As the expectation is that colleges and universities will continue to be a target of hackers, the U.S. Department of Education has emphasized the importance of taking appropriate measures to protect sensitive data and is now including the Gramm-Leach-Bliley Act (GLBA) Safeguards Rule audit objective in the federal single audit process. Among the many challenges presented in 2020, colleges and universities also saw an increase in the frequency and financial impact of cyber and ransomware attacks targeted at their institutions. Verizon’s 2020 Data Breach Investigations Report (DBIR) revealed that ransomware attacks represented 80% of the 819 incidents logged for the educational services sector.
As the expectation is that colleges and universities will continue to be a target of hackers, the U.S. Department of Education has emphasized the importance of taking appropriate measures to protect sensitive data and is now including the Gramm-Leach-Bliley Act (GLBA) Safeguards Rule audit objective in the federal single audit process. All institutions participating in Federal Student Aid (FSA) programs must be prepared to demonstrate compliance with the Safeguards Rule.
The GLBA Safeguards Rule requirements include:
- Developing a written plan that describes the methodologies used to protect customer information.

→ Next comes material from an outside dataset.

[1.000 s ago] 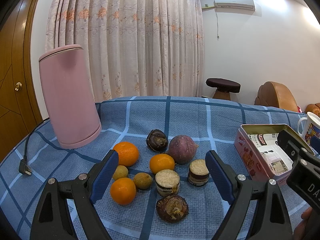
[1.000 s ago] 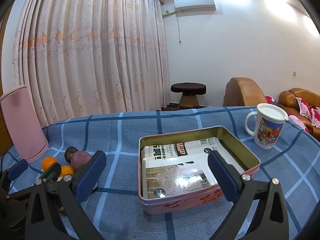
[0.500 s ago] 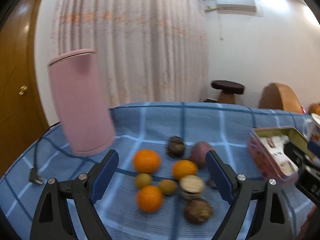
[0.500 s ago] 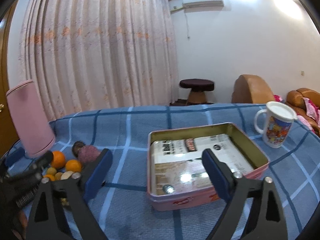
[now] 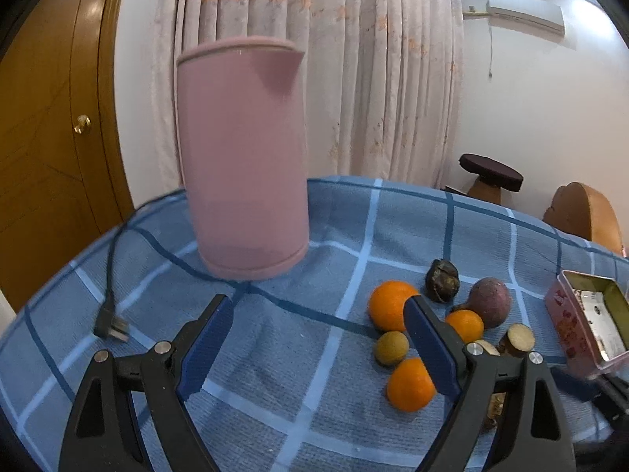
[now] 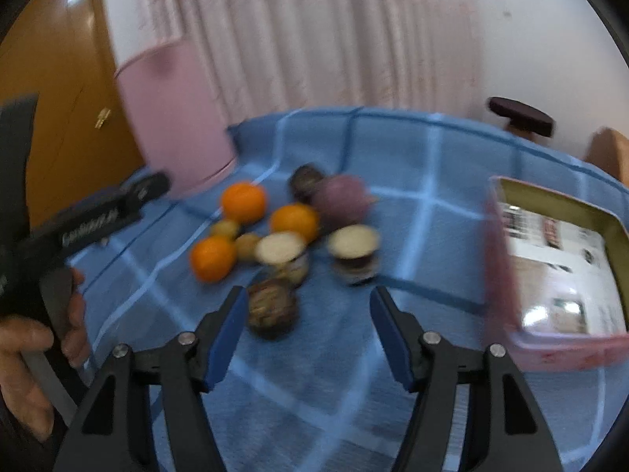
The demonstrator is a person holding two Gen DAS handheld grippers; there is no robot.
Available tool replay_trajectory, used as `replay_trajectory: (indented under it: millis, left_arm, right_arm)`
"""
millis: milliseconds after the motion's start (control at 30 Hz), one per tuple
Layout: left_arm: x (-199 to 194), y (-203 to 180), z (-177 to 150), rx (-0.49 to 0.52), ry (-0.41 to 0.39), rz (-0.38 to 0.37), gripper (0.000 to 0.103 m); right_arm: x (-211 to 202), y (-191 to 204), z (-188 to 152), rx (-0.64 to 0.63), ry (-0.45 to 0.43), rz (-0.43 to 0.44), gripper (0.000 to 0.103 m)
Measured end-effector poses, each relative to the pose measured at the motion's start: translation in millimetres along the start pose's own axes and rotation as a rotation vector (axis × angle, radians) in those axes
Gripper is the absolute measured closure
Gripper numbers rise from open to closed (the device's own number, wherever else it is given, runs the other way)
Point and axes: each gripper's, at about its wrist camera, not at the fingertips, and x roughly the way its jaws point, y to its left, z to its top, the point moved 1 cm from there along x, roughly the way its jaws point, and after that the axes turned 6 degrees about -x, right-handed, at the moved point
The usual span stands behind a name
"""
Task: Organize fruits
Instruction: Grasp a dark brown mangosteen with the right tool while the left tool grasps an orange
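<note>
above the fruits (image 6: 275,236), right tool (image 6: 308,330) closing, empty.

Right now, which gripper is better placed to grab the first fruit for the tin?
Probably the right gripper: open, empty, the dark fruit just ahead of its fingers. The left gripper faces the pink kettle.

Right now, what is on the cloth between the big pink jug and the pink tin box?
The fruit pile lies between the pink jug and the tin box: oranges, small brownish fruits and dark ones. The right wrist view shows it.
</note>
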Motion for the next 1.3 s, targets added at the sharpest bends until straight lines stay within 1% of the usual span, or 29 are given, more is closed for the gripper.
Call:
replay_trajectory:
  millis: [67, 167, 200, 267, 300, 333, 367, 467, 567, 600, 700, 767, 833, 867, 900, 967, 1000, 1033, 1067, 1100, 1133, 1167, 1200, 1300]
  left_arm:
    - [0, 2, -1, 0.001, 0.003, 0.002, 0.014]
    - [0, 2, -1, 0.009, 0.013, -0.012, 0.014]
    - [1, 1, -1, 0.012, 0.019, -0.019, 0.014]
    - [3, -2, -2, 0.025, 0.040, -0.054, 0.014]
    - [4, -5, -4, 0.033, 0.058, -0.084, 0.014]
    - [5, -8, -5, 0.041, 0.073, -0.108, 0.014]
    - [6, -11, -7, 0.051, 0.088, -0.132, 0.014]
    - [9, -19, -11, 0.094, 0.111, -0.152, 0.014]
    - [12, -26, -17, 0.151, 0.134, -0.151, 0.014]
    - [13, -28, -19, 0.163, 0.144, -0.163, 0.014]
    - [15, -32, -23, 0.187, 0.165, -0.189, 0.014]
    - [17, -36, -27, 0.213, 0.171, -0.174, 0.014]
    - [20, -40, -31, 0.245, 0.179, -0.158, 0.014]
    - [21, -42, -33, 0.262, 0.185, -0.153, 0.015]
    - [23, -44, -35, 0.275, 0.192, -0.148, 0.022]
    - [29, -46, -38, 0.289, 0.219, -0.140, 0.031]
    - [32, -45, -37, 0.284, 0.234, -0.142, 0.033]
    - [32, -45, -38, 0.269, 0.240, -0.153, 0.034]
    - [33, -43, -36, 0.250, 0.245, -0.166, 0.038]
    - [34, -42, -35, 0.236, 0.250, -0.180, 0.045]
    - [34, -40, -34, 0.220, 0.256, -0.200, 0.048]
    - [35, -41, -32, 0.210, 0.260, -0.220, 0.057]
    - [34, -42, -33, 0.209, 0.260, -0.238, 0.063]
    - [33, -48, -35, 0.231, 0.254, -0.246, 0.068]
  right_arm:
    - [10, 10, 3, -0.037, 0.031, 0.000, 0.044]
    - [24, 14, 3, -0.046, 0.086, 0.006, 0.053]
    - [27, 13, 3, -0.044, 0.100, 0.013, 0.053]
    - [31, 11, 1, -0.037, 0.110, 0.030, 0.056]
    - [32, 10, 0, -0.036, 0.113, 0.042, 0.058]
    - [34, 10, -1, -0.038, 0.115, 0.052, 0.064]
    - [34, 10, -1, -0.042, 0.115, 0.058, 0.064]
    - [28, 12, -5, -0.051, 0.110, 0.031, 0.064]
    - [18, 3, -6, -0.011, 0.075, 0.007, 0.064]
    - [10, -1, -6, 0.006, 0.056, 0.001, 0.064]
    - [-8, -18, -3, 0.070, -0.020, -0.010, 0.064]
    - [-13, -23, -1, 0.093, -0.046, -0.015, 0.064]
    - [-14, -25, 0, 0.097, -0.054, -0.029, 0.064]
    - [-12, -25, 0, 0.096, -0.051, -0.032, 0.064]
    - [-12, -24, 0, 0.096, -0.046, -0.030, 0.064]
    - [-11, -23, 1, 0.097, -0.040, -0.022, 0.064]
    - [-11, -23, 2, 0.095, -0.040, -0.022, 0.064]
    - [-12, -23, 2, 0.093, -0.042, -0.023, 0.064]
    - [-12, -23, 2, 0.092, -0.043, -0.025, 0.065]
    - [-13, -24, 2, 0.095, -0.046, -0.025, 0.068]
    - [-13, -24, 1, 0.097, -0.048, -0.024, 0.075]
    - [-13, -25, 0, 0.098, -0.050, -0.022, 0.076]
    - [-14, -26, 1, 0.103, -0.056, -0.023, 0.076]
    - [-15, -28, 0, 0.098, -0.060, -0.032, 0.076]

- Designating one or more employees responsible for coordinating the information security program.
- Implementing a program to identify and assess current risks to customer information in each relevant area of informational systems, and evaluating the effectiveness of the way these risks are being mitigated and/or controlled.
- Establishing safeguards for potential risks and routinely testing and monitoring.
- Verifying third-party service providers are qualified to maintain appropriate safeguards. Vendor contracts should include requirements to maintain safeguards and oversee the handling of sensitive customer information.
- Evaluating and adjusting the information security plan to ensure constant alignment with business operations or as the result of security testing.
Colleges and universities who fail to meet these requirements may not only be risking the loss of their Title IV funding, but more importantly they are failing to protect the information of their constituents and putting themselves at risk of greater loss in the event of a successful breach.
If your institution has not adopted a formal compliance program for GLBA, one of the first steps in this process will be to form a GLBA Committee. This working group will be responsible for developing compliance goals, identifying relevant departments and processes, and championing GLBA compliance across campus. Organizations that are able to achieve and maintain their compliance program typically have a team with representation from the following areas:
Leadership: You will need buy-in at the executive level in order to receive the support necessary to dedicate time, allocate funding, and implement change across campus. These C-level individuals are not typically involved in weekly or monthly meetings, but rather brought in quarterly for updates so the committee can fill them in on progress, discuss any barriers the team is facing, and prioritize next steps.
Finance and Administration: Finance typically oversees the day-to-day processes within relevant departments, implements financial policies and procedures, provides training, etc. so will bring that knowledge to the team. Possible positions/departments to consider include the VP of Finance, Treasurer, Controller, and representatives from Treasury, Bursar’s Office, Financial Aid, Registrar’s Office, etc.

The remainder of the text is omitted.